FIG. 66. Frame support height.

It is recommended that tube fittings meet the following requirements:

— Offer reliable installation over a range of field conditions, since improper make-up and tightening remain the leading causes of leakage;

— Cope with the wide variation in tubing characteristics, including differences in wall thickness, hardness, ovality and burst pressures;

— Be of a compatible material with the tubing or pipe material on which they are used to avoid electrolysis and to provide acceptable weld joints;

— Be used at pressure temperature ratings not exceeding the recommendation of the tube fitting manufacturer, and meeting the environmental and process system requirements;

— Be installed in accordance with manufacturer’s recommendations;

— Withstand the temperature and pressure cycling as per the appropriate standard;

— Provide a sufficiently robust grip on the tube such that when a tensile load (e.g. during hydro test or during operating conditions) is applied to it, the tube does not pull out of the grip. Generally, the acceptable pull-out tension load is more than four times the hydrostatic test pressure load.

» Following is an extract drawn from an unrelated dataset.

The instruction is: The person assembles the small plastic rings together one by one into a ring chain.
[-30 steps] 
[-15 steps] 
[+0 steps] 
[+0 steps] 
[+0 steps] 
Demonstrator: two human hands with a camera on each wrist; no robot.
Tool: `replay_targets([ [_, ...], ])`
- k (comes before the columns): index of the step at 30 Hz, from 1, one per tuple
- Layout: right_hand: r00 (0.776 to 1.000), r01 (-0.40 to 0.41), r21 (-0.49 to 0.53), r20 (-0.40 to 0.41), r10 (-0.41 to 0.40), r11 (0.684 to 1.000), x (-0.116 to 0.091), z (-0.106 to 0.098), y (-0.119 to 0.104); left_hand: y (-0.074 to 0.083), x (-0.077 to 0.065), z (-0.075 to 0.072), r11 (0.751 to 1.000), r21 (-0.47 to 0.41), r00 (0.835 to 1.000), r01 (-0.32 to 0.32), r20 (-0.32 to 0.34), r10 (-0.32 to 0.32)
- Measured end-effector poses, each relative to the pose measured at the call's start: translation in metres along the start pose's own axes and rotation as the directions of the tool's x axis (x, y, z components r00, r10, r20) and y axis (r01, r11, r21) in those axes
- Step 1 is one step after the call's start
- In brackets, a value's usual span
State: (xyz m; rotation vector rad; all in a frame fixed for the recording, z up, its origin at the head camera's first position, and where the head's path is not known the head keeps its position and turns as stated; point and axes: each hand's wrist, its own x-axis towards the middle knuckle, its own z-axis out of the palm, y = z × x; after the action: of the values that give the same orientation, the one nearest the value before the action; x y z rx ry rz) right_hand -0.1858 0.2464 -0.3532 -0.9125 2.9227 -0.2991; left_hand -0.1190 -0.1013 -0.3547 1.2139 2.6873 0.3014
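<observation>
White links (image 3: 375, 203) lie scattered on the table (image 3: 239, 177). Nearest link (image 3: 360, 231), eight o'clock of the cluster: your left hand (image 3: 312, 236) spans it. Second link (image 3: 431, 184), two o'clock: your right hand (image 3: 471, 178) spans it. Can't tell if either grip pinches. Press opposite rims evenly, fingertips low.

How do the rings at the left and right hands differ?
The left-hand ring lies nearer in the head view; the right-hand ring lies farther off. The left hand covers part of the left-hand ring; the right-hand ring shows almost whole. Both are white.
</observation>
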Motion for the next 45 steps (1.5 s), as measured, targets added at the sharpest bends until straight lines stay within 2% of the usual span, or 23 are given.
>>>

The following types of fittings are generally used:

— Flareless compression type (single terrule);

— Flareless compression type (double terrule);

— Bite type;

— Flared fitting.

Though flared fitting and bite type fittings are more economical than double ferrule flareless fittings, double ferrule compression fittings have an edge over other type of fittings. They have an enhanced sealing action against any leakage or vibration; fatigue resistance; a greater margin of performance; and are easy to install. These types of fittings are available in various materials as per the code requirements, and their use enhances productivity.

4.3.2.10. Control room

Over a period of time, most of the advancements have taken place in developing the new concept of control panel to provide a user-friendly human–machine interface. The use of modular types of control panels is preferred over the conventionally made control panels that are wired after installation.